He is immediately remembered by many for issuing a penalty call for the ages. During a 1986 Bills-Jets game, a scrum broke out after Marty Lyons of the Jets gave Bills quarterback Jim Kelly a few below-the-belt shots. After Dreith restored order, he stepped into the clear, flipped on his microphone, and penalized Lyons 15 yards for “giving him the business.” It is by far the most frequently quoted call by a referee in football history.

As we enter Super Bowl weekend, Dreith will celebrate his 95th birthday on Feb. 1, and he is now the oldest living former NFL official.

Dreith joined the American Football League in its inaugural season in 1960 as a field judge (now designated as back judge). He became a referee for the 1965 season, and once the NFL and AFL merged in 1970, Dreith stayed at the referee position. Dreith was the referee on the field for Super Bowl VIII and Super Bowl XV and was a field judge in two AFL title games before the first Super Bowl was contested (1962 and 1965). In addition, he worked a wild-card playoff, 11 divisional playoffs, and 5 conference championship games. He is the only official in NFL history (including AFL) to have worked in two double-overtime games: the 1962 AFL title game between the Dallas Texans and the Houston Oilers — the two teams that just met in the AFC Championship Game, now as the Kansas City Chiefs and the Tennessee Titans — and the 1986 AFC Divisional Playoffs between the New York Jets and Cleveland Browns.

Dreith burnished the reputation as a tough-minded, strong-willed official who ruled games with an iron fist and wasn’t afraid to bark at or scold players, coaches and sometimes his fellow officials if the game started getting sideways.

He worked for 31 seasons, tied for second-most all time with referee Jim Tunney, who both entered and exited the pro gridiron in the same seasons.
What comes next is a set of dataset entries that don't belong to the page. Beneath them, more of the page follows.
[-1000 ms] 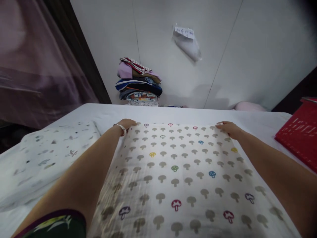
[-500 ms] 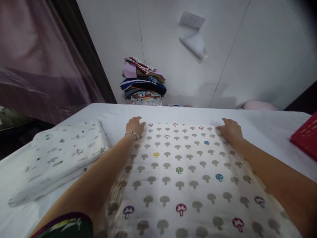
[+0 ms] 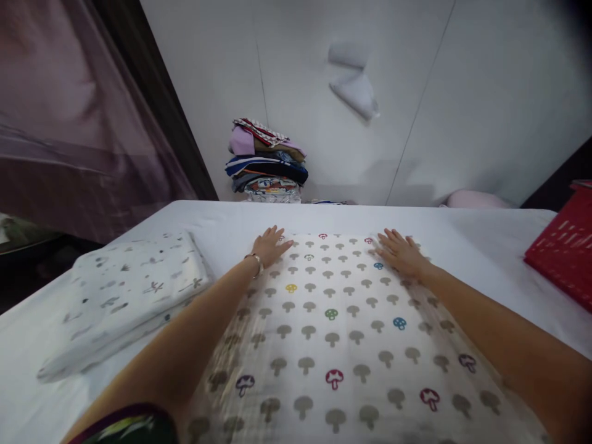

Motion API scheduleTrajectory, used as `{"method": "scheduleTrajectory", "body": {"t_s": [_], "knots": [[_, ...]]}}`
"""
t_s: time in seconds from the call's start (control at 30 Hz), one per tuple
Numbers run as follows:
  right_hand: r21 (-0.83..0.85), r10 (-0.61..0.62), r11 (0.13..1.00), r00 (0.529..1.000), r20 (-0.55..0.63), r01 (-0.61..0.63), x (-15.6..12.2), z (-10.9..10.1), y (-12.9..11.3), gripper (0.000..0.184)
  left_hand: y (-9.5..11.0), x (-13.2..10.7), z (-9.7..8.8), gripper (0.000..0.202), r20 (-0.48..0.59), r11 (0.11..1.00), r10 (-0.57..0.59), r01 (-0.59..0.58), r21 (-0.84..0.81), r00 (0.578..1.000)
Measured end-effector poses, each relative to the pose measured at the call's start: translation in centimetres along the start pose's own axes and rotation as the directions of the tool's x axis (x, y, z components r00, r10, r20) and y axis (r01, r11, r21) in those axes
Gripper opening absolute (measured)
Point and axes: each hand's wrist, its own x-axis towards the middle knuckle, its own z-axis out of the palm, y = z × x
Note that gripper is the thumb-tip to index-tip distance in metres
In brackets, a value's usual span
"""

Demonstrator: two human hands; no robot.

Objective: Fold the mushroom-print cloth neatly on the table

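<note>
A white cloth with grey and coloured mushroom prints (image 3: pixel 319 320) lies spread over the white-covered table (image 3: pixel 481 265), running from its far part toward me. Flat on the cloth's far left corner rests my left hand (image 3: pixel 269 246), fingers spread, a bracelet at the wrist. My right hand (image 3: pixel 401 251) lies palm down near the far right corner, its fingers stretched out on the fabric. Neither hand grips anything. To the left of my left arm is a folded white cloth with small plant-like prints (image 3: pixel 139 277).
At the right edge stands a red plastic basket (image 3: pixel 567 246). Beyond the table, a stack of folded clothes (image 3: pixel 268 160) sits by the white wall (image 3: pixel 194 74). A mauve curtain (image 3: pixel 55 111) hangs at the left, and something pink (image 3: pixel 476 198) shows behind the table's far edge.
Both hands have moved inward from the cloth's far side edges onto its top and now lie flat with fingers spread. The view has shifted slightly, showing more of the red basket.
</note>
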Motion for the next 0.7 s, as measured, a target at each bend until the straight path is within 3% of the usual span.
{"method": "scheduleTrajectory", "body": {"t_s": [0.07, 0.2, 0.37, 0.47, 0.53, 0.6, 0.7], "knots": [[-0.052, 0.015, 0.998, 0.998, -0.055, -0.018, -2.3, -0.1, 1.1, 0.064, -0.4, -2.5, -0.4, 0.066, -0.064, 0.998, 0.047, -0.045, 0.04, 0.997], [-0.053, 0.132, 0.99, 0.991, 0.036, -0.13, -6.0, 0.9, 3.1, 0.068, -1.5, -6.7, 0.5, 0.069, 0.02, 0.993, 0.027, -0.029, 0.111, 0.999], [0.02, 0.173, 0.984, 0.979, 0.106, -0.176, -6.7, 0.3, 2.5, 0.068, -1.8, -6.7, 0.6, 0.07, 0.092, 0.994, 0.013, -0.023, 0.108, 0.996], [0.085, 0.177, 0.98, 0.982, 0.06, -0.181, -8.4, -1.1, 2.1, 0.066, -1.7, -7.0, -0.2, 0.067, 0.059, 0.994, 0.005, -0.012, 0.11, 0.998], [0.139, 0.226, 0.964, 0.974, 0.011, -0.226, -11.3, -1.5, 2.2, 0.064, -1.5, -9.0, -0.5, 0.064, -0.007, 0.992, 0.012, -0.011, 0.124, 1.0], [0.178, 0.28, 0.944, 0.96, 0.017, -0.278, -15.6, -1.4, 2.3, 0.064, -1.4, -12.5, -0.2, 0.061, -0.044, 0.99, 0.052, -0.045, 0.134, 0.998], [0.197, 0.268, 0.944, 0.963, 0.0, -0.263, -22.7, -0.6, 1.8, 0.063, -1.4, -19.0, 0.7, 0.059, 0.015, 0.983, 0.124, -0.125, 0.132, 0.992]]}}
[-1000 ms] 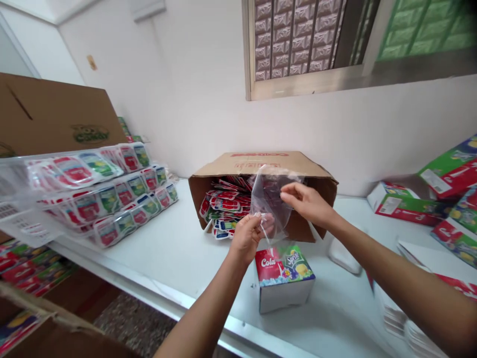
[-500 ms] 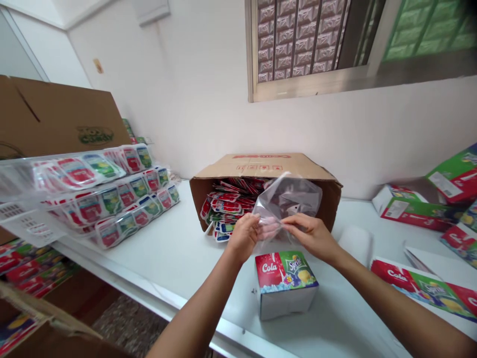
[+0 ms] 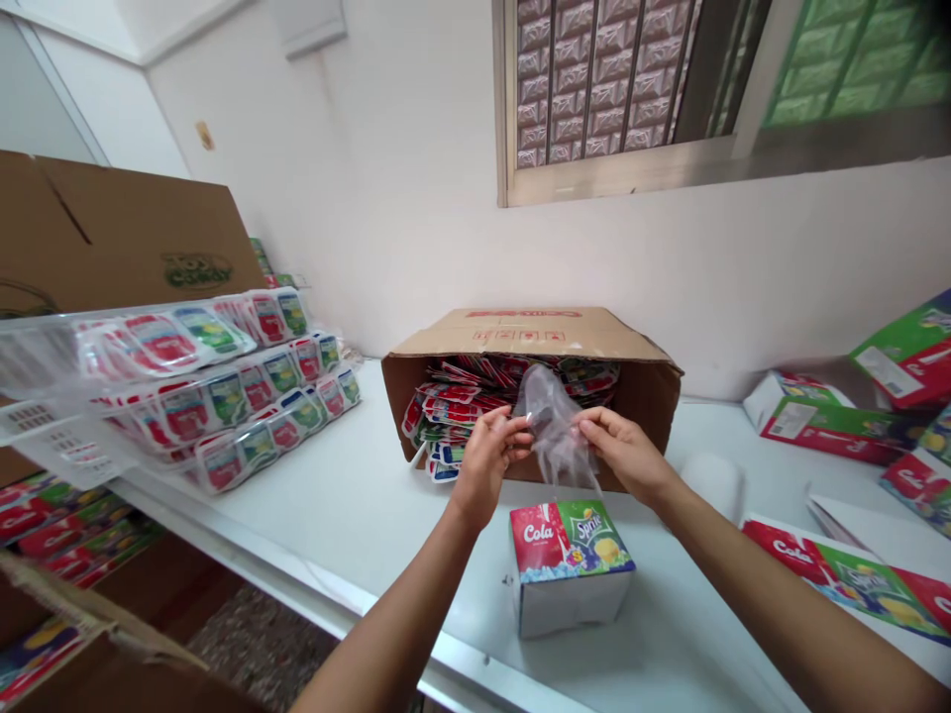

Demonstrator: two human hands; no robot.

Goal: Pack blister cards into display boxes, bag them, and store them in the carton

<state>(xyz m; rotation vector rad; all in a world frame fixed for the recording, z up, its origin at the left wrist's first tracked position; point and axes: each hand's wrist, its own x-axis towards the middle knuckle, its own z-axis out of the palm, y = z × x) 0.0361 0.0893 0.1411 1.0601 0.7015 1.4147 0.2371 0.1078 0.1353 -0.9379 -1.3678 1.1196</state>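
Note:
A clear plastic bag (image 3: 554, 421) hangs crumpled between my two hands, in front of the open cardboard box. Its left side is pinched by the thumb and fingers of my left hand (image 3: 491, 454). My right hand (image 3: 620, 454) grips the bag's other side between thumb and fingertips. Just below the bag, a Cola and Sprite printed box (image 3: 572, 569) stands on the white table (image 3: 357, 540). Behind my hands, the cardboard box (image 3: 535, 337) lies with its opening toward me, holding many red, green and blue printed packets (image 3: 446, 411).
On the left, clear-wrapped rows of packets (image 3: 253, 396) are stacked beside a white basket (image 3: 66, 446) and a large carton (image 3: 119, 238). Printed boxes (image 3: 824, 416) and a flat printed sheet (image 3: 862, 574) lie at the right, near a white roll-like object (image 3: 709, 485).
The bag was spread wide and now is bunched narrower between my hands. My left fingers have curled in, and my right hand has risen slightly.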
Dreith left the field after the 1990 season but it was a controversial exit. After the 1989 NFL season, at age 65, the NFL asked Dreith to retire and move to the replay booth. The referee balked, so the NFL made him a line judge, a position he never worked in his career. After one season at line judge, Dreith was fired by the NFL. The Equal Employment Opportunity Commission sued the NFL for age discrimination, accusing the NFL of grading Dreith more strictly than his younger counterparts. Dreith and the NFL eventually came to a settlement where Dreith received $165,000 from the league, plus court costs and attorney fees.

Off the gridiron, Dreith was a college basketball official and a high school gym teacher. One of Dreith’s faculty colleagues at the school where he taught was Pat Haggerty, an NFL official from 1964-1992.

Happy 95th birthday, Ben Dreith. The best way we see fit to celebrate is to roll our highlight video of some of those great moments on the microphone.

https://streamable.com/45hht

Ben Austro is the editor and founder of Football Zebras and the author of So You Think You Know Football?: The Armchair Ref's Guide to the Official Rules (on sale now)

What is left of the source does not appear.